Treasury Secretary Steven Mnuchin said at a conference hosted by CNBC on Tuesday that he would pursue sanctions against China if it does not adhere to the Security Council resolution.
“If China doesn’t follow these sanctions, we will put additional sanctions on them and prevent them from accessing the U.S. and international dollar system, and that’s quite meaningful,” he said, according to news agencies.
The latest round of sanctions could have a significant effect on the North Korean economy, potentially cutting up to $1.3 billion in annual revenue.
Before Monday’s vote, the Security Council already had imposed sanctions on North Korea, including on its exports of coal, iron ore and seafood.
But the measures did little to change North Korea's behavior. The country conducted its sixth and most powerful nuclear test on Sept. 3, detonating a device that it claimed was a hydrogen bomb designed to be carried by a long-range missile capable of reaching the U.S. mainland.
The international community widely condemned the test.
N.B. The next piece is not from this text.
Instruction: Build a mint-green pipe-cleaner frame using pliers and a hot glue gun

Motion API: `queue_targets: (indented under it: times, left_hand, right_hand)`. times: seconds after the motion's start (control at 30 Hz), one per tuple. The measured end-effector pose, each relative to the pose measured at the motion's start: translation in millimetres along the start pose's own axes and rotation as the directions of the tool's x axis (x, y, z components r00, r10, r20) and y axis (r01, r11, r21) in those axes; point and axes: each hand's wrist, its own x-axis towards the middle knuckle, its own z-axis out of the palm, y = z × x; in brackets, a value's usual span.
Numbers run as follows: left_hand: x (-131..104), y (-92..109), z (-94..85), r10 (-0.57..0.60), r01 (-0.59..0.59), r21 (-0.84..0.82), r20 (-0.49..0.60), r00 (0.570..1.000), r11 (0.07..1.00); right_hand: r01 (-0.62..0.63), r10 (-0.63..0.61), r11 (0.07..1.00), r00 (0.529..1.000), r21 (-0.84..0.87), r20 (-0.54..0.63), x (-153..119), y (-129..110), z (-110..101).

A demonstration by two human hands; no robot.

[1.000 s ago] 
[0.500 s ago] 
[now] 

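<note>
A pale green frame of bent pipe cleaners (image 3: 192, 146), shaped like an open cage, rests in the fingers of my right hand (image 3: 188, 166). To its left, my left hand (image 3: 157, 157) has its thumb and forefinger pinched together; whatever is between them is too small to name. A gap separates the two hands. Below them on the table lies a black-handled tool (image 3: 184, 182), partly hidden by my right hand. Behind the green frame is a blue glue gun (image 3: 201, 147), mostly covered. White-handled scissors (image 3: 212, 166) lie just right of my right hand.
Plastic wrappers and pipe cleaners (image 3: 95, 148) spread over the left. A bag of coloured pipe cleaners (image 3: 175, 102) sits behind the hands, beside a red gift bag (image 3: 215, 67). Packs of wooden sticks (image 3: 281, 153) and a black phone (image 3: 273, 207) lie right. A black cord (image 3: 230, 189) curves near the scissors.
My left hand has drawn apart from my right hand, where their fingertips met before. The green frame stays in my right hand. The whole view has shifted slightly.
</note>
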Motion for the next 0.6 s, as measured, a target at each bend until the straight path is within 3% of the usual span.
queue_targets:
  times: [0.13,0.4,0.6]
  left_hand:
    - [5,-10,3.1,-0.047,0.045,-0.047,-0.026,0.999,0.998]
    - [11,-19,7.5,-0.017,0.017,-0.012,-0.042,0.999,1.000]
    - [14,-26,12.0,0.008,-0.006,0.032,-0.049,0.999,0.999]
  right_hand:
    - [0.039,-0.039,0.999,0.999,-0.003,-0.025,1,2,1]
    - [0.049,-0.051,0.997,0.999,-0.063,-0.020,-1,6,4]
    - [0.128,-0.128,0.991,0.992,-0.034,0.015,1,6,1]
The latest resolution caps North Korea’s imports of refined and crude oil at 8.5 million barrels a year, which represents a 30 percent cut, said Nikki Haley, the U.S. ambassador to the United Nations. Textile exports, banned under the resolution, represent more than a quarter of North Korea’s export income. More than 90 percent of North Korea’s reported exports are now fully banned under sanctions, Haley said.
South Korea praised the latest U.N. resolution, calling on North Korea to stop “trying to test the will of the international community.” It added that the “only way to break away from diplomatic isolation and economic oppression is to return to a table of dialogues for complete, irreversible, verifiable nuclear dismantlement.”